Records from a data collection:
##############################

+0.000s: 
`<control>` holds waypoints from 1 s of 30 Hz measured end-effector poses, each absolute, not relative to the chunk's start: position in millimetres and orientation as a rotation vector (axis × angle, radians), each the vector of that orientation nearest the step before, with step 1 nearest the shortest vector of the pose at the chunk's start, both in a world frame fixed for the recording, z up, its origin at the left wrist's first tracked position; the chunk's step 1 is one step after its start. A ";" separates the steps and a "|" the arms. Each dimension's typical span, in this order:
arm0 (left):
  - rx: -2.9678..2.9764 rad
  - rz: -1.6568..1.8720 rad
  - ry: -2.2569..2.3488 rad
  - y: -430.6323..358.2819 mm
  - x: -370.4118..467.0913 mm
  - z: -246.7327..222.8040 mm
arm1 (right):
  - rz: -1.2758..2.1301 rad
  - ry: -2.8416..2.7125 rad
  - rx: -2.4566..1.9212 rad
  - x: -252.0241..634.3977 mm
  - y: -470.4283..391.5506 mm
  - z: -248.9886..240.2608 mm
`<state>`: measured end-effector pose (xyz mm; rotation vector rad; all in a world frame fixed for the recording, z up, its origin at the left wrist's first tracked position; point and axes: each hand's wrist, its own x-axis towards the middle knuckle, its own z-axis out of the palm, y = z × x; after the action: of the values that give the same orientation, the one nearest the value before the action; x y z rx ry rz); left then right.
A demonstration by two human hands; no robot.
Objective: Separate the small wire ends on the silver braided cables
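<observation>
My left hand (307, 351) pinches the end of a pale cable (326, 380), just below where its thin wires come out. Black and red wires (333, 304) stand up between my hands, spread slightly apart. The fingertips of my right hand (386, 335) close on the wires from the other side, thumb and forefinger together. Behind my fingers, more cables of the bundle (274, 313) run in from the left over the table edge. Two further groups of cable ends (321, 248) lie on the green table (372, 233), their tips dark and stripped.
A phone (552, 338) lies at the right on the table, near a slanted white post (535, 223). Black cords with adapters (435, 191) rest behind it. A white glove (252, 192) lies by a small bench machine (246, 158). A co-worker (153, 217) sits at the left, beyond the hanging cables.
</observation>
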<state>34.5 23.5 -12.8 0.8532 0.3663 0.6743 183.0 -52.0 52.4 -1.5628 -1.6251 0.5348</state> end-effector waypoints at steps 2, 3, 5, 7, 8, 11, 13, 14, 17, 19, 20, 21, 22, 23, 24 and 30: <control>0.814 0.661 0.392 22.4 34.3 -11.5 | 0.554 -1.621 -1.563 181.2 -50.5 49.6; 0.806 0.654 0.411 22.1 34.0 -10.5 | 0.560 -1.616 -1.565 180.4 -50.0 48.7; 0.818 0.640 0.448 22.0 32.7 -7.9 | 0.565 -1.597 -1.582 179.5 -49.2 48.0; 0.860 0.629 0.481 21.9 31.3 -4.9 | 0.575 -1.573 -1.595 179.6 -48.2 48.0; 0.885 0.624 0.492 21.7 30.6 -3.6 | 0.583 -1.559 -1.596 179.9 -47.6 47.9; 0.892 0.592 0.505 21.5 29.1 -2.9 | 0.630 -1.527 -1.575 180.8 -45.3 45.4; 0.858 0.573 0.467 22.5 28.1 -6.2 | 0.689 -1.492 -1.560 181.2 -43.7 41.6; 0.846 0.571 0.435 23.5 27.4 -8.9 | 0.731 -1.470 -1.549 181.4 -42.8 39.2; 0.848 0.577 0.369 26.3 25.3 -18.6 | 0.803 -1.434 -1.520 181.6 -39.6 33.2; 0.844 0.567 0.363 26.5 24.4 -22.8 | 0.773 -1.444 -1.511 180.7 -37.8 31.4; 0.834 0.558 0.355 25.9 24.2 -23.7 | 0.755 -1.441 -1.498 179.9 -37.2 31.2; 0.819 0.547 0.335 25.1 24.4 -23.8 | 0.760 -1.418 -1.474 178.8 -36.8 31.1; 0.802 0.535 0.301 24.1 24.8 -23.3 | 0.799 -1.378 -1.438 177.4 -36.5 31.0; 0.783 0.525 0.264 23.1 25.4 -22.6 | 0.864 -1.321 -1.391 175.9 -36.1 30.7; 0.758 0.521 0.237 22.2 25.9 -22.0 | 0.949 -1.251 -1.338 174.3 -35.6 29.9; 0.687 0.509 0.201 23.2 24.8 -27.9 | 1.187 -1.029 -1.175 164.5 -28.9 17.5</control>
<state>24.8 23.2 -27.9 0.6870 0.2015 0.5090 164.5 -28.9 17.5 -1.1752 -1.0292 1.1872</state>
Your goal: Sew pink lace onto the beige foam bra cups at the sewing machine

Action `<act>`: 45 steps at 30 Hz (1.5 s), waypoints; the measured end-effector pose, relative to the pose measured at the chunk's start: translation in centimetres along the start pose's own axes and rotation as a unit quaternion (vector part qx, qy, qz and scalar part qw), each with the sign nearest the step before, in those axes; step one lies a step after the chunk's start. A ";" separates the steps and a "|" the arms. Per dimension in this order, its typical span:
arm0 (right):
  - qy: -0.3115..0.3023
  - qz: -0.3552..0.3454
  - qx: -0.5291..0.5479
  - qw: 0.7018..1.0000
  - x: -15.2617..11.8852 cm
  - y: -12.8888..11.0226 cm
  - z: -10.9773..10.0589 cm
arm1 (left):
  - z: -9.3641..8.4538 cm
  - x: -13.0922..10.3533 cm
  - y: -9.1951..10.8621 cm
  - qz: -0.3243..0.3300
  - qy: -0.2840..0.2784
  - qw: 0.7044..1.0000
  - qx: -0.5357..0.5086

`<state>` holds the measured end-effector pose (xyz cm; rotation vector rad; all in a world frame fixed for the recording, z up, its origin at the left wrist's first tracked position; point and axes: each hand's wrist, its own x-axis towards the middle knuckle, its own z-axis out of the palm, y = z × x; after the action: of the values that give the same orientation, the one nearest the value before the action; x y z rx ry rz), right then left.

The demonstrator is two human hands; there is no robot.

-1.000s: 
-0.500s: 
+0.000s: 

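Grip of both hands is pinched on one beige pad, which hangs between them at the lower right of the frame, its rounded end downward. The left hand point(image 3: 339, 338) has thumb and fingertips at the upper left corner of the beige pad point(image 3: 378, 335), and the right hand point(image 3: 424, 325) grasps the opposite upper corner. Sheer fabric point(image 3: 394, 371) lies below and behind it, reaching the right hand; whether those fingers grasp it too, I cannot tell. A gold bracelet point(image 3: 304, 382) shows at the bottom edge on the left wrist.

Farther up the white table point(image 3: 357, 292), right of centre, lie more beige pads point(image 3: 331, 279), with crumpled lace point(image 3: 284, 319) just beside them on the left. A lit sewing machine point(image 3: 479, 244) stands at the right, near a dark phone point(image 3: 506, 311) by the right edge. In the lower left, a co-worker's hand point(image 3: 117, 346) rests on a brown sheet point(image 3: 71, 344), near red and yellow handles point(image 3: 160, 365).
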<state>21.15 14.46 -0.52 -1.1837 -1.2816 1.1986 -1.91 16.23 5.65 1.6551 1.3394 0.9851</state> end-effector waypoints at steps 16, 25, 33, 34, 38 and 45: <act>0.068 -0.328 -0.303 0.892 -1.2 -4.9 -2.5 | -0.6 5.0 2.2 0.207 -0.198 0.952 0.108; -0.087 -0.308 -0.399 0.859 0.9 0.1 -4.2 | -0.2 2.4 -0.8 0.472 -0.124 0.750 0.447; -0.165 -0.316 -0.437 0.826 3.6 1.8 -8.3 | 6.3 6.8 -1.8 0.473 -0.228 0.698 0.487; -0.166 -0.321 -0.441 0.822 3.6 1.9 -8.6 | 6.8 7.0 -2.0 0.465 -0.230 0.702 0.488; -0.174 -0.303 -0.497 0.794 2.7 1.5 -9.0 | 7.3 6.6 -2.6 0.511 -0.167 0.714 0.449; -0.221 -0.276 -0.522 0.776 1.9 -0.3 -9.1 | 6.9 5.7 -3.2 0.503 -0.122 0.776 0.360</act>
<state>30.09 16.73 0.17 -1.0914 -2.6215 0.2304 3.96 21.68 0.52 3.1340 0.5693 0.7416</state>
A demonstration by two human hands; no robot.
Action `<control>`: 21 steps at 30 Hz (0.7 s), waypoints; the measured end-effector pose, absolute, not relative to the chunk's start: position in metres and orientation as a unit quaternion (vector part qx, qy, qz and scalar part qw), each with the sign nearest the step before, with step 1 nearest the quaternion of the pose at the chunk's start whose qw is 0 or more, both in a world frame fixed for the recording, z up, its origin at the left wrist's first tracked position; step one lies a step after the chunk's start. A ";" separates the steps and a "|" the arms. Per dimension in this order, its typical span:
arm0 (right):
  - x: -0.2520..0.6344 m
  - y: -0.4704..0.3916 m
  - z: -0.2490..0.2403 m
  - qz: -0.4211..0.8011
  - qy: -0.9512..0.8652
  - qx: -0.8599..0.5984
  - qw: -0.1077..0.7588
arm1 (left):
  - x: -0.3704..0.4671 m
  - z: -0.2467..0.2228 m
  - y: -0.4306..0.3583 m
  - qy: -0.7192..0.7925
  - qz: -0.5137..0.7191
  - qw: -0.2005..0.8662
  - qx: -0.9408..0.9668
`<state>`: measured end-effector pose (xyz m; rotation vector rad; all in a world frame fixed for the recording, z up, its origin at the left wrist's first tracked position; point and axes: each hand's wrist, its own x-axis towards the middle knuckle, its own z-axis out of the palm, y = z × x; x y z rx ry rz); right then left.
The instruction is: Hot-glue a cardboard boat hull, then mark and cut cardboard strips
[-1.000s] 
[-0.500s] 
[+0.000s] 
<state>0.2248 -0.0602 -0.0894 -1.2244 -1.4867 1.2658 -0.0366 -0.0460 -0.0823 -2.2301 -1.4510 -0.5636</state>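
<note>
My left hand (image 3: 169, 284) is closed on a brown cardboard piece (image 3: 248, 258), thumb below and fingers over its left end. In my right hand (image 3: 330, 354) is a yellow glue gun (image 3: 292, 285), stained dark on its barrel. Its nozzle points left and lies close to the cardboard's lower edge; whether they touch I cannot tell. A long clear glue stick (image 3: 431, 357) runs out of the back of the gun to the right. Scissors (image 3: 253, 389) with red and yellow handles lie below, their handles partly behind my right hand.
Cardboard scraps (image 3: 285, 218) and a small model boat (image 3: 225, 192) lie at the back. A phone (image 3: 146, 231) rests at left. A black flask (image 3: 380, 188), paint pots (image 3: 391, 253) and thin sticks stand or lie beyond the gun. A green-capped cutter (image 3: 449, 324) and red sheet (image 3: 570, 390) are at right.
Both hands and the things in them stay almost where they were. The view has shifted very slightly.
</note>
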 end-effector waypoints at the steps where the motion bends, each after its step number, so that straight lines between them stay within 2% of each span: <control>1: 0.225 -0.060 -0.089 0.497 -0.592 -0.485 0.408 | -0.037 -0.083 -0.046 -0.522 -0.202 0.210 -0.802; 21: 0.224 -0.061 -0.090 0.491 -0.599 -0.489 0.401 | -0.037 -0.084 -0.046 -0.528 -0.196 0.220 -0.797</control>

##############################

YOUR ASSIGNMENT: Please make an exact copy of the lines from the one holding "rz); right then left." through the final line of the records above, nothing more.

TASK OUTPUT:
`<state>`: measured end-effector pose (xyz m; rotation vector rad; all in a world frame fixed for the recording, z up, its origin at the left wrist's first tracked position; point and axes: each hand's wrist, its own x-axis towards the middle knuckle, its own z-axis out of the palm, y = z × x; x y z rx ry rz); right then left.
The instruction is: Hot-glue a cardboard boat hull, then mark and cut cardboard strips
[-1.000s] 
[-0.500s] 
[+0.000s] 
<state>0.2248 -0.0602 -0.0894 -1.2244 -1.4867 1.2658 -0.0366 -0.0460 -0.0823 -2.2301 -1.4510 -0.5636</state>
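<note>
My left hand (image 3: 169, 284) is closed on a brown cardboard piece (image 3: 248, 258), thumb below and fingers over its left end. In my right hand (image 3: 330, 354) is a yellow glue gun (image 3: 292, 285), stained dark on its barrel. Its nozzle points left and lies close to the cardboard's lower edge; whether they touch I cannot tell. A long clear glue stick (image 3: 431, 357) runs out of the back of the gun to the right. Scissors (image 3: 253, 389) with red and yellow handles lie below, their handles partly behind my right hand.
Cardboard scraps (image 3: 285, 218) and a small model boat (image 3: 225, 192) lie at the back. A phone (image 3: 146, 231) rests at left. A black flask (image 3: 380, 188), paint pots (image 3: 391, 253) and thin sticks stand or lie beyond the gun. A green-capped cutter (image 3: 449, 324) and red sheet (image 3: 570, 390) are at right.
Both hands and the things in them stay almost where they were. The view has shifted very slightly.
</note>
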 end-effector waypoints at the steps where the motion bends, each after its step number, so that straight lines between them stay within 2% of each span: <control>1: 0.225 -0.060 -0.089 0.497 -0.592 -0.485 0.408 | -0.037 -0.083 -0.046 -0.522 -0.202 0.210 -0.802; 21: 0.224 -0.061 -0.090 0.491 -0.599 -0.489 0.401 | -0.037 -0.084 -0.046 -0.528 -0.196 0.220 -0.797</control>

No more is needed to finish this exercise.